Homeliness might seem like the opposite of nomadology. But here is another homely moment, this time in an article Muecke published much later on, called ‘Visiting Aboriginal Australia’ (1999). Here, he thinks back to his first job in Perth in 1974—ten years before Reading the Country was published—and recalls some bad but no doubt well-meaning advice from a senior anthropologist there: ‘“Don’t have anything to do with Aboriginal women”, this man says, “or Aboriginal politics”’. Muecke writes: ‘I was embarrassed [by this advice], for only the other night I had been in Gloria’s bath. When I moved into the Everett St flats, my hot water was out of action, so Gloria, immediate neighbour across the hall [an Indigenous woman], had invited me to use her tub’ (49). Later, she offers Muecke a martini. This is another welcoming encounter (‘visiting Aboriginal Australia’) that might seem to be outside and even in contradistinction to the frame of Reading the Country: metropolitan, not remote; neighbourly, rather than to do with companionship; the host here is a woman, not a man; and the image is indeed homely, rather than nomadic.
I want to use this article to think about homeliness a little more, in the distant aftermath of an important book that had read Indigenous relations to country primarily through the concept of nomadology. Incidentally, the word Indigenous itself comes to Australia after the first publication of Reading the Country—Muecke himself never uses it—and of course it works to adjust the politics, and the cultural politics, of the word Aboriginal. It is therefore possible to say that Reading the Country is literally a way of registering the process of ‘becoming Indigenous’, which as James Clifford has recently noted, involves a combination of relations to country that are both ‘displaced’ and ‘sustained’, combining the experience of dispossession and re-attachment. For Clifford, the combination of processes of movement, dislocation and homeliness also means that becoming Indigenous and being diasporic are therefore similar: as he puts it, ‘In everyday practices of mobility and dwelling the line separating the diasporic from the Indigenous thickens: a complex borderland opens up’ (70).

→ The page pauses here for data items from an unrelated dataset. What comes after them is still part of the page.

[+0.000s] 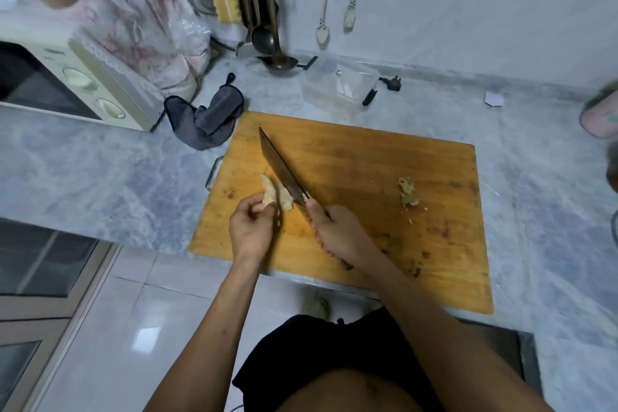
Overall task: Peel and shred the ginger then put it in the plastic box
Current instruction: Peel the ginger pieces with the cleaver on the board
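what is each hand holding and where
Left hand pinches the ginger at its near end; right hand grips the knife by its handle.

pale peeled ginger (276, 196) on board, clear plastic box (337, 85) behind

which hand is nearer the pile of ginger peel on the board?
Right. The right hand grips the knife handle, left of the ginger peel on the cutting board. The left hand holds the ginger farther left.
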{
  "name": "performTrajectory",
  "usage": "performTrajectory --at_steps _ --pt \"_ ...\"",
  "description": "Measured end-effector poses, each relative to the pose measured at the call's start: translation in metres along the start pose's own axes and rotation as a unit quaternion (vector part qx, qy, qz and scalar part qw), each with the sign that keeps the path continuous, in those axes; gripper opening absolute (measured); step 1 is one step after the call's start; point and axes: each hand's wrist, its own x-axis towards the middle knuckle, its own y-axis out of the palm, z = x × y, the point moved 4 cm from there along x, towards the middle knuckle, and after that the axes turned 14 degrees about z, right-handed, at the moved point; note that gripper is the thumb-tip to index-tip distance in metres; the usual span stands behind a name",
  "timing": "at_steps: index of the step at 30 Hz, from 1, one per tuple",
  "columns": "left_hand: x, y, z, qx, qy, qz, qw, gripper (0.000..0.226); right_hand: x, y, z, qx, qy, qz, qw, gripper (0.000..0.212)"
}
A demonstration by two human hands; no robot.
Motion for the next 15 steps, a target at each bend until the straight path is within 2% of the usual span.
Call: performTrajectory --at_steps 4,9,15 --pt "0.003 0.013 -0.01 0.008 0.003 0.057 0.998 0.019 -0.014 -0.024 -0.013 -0.009 -0.004 -0.029 1.0 0.062" --pt "0.009 0.058 -0.016 0.079 -0.003 0.13 0.988 0.019 -0.035 -0.058 -0.048 -0.043 0.026 -0.095 0.994 0.076" --pt "0.014 0.101 -0.023 0.183 0.007 0.119 0.976 0.034 -0.052 -0.07 -0.067 -0.001 0.033 -0.123 0.992 0.078"
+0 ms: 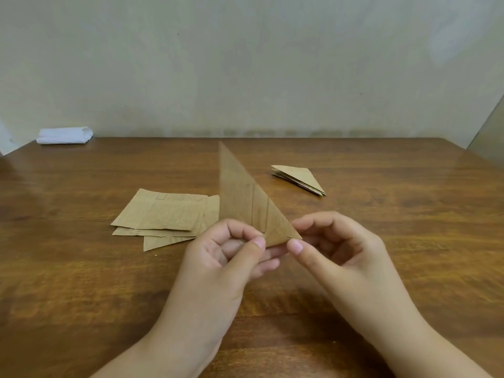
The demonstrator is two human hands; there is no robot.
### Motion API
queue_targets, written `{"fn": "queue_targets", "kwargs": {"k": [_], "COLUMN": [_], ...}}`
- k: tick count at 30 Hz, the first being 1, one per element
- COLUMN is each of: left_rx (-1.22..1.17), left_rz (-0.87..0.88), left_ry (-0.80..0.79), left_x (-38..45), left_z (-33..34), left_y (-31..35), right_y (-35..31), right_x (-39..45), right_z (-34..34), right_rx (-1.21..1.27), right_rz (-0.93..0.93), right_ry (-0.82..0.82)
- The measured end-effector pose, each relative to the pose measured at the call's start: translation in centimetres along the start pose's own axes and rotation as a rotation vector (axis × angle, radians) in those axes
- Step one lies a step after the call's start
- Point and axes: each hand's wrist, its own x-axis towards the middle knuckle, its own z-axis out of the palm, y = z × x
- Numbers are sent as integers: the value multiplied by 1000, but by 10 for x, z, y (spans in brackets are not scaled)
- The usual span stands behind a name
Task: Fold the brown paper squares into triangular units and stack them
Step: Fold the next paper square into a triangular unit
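A brown paper folded into a long triangle (242, 197) stands upright above the table, its tip pointing away from me. My left hand (226, 257) pinches its near lower edge between thumb and fingers. My right hand (332, 246) pinches the near right corner. A loose pile of flat brown paper squares (161, 214) lies on the table to the left, partly hidden behind the held triangle. A small stack of folded triangular units (300, 178) lies farther back on the right.
The wooden table (409, 241) runs to a pale wall at the back. A folded white cloth or paper (65, 135) lies at the far left corner. A light board (488, 132) leans at the right edge.
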Motion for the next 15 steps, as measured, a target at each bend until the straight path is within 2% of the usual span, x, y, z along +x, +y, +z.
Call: {"fn": "queue_targets", "kwargs": {"k": [9, 15], "left_rx": [100, 124], "left_rz": [102, 68], "left_ry": [-79, -99], "left_x": [-3, -4], "left_z": [1, 1], "left_y": [0, -4], "right_y": [-6, -8], "right_x": [2, 1], "right_z": [-1, -1], "right_rx": [205, 247], "right_rz": [210, 264], "right_ry": [-47, -76]}}
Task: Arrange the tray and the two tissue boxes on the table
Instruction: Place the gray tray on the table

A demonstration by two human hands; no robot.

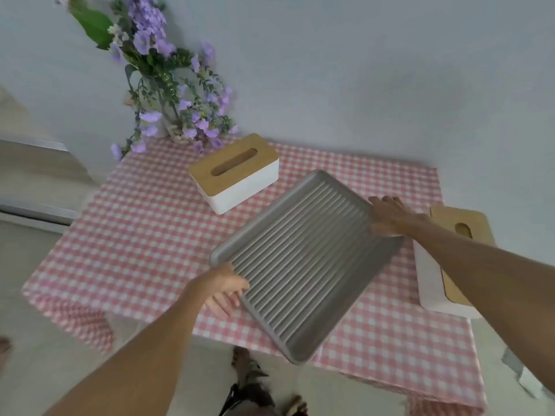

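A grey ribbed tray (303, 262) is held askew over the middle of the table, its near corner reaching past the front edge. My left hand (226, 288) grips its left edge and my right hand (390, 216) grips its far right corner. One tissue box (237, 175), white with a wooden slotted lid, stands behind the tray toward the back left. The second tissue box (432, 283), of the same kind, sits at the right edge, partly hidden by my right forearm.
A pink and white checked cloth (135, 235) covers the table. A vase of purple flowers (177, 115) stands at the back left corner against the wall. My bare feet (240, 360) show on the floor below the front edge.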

It does generally seem as if Reading the Country—because of Muecke’s many contributions to it—is dominated by a Deleuzean use of nomadology; but it isn’t, not completely. A whole number of citations flow through the book, making it a sort of tool kit that readers—students, especially—will no doubt continue to enjoy: there’s Deleuze and Guattari, but also Foucault, Baudrillard, Barthes and many others, even Dick Hebdige who, by the early 1980s, was an important figure for cultural studies. Muecke’s project in Reading the Country was indeed a bit like Hebdige’s on British punk, bringing a wide range of continental theory to bear on a social group in the hope of illuminating what they do, culturally speaking. (Muecke’s work is more successful here, refusing to give up in the way Hebdige finally did; and of course, his project is ethnographic, while Hebdige’s was certainly not.) Muecke drew on Hebdige for ‘bricolage’, channeling anthropology through cultural studies as he cast Aboriginal families in northwest Western Australia as do-it-yourself ‘bricoleurs’. The citation in fact takes us to Dick Hebdige on London’s mod subculture: ‘the mods’, Hebdige writes, ‘could be said to be functioning as bricoleurs’. The application of this citation to Aboriginal people in remote communities literally associates the process of ‘becoming Indigenous’ with becoming mod—or more broadly, becoming modern. It is also one of those many moments in Reading the Country where an actual social practice is tied to a critical method, a way of reading or encountering texts (which is how nomadology itself is understood):
for both Aboriginal and ‘general’ readers, there is a pleasure in the text of bricolage, a pleasure in seeing the edifice of language tremble a little as it becomes a kind of poetry. Bricolage is flexible, economical and unstable. It does not seek continuity or harmony in a world of discontinuity and inequality. It is functional rather than idealistic; it uses the wrong object for a useful purpose, but can change according to necessity. It suffers no illusions. It allows a goat to make her home in an abandoned car. (171-72)
This interesting passage ends, perhaps unexpectedly, with another homely image: the car that no longer goes anywhere, a domesticated animal (gendered female), and the idea of dwelling and of home-making—which speaks to what some commentators these days have been calling ‘portable domesticity’, a practice that brings dislocation, mobility and home-making into proximity with each other (see, for example, Myers).
Nomadology was always a bit impatient with homeliness, with the practice of stopping in one place. ‘History is always written from the sedentary point of view’, Deleuze and Guattari observed; ‘What is lacking is a Nomadology, the opposite of a history’ (25). But the nomadological emphasis on movement and travel always ran the risk either of romanticisation or appropriation, as many commentators have since observed.2 In the mid-1990s, Rosi Braidotti had tied nomadology or nomadism to a kind of cosmopolitan, multilingual, romantically-conceived feminism: ‘As an intellectual style’, she wrote in 1994, ‘nomadism consists not so much in being homeless, as in being capable of recreating your home everywhere. The nomad carries his/her essential belongings with him/her wherever s/he goes and can recreate a home base anywhere’ (16). This is another expression of portable domesticity, reminding us of just how entwined nomadology and homeliness can be. James Clifford had written about ‘dwelling and travelling; travelling-in-dwelling, dwelling-in-travelling’ in his earlier book, Routes: Travel and Translation in the Late Twentieth Century (1997); he goes on to ask, ‘What are the political stakes in claiming (or sometimes being relegated to) a “home”?’ (36).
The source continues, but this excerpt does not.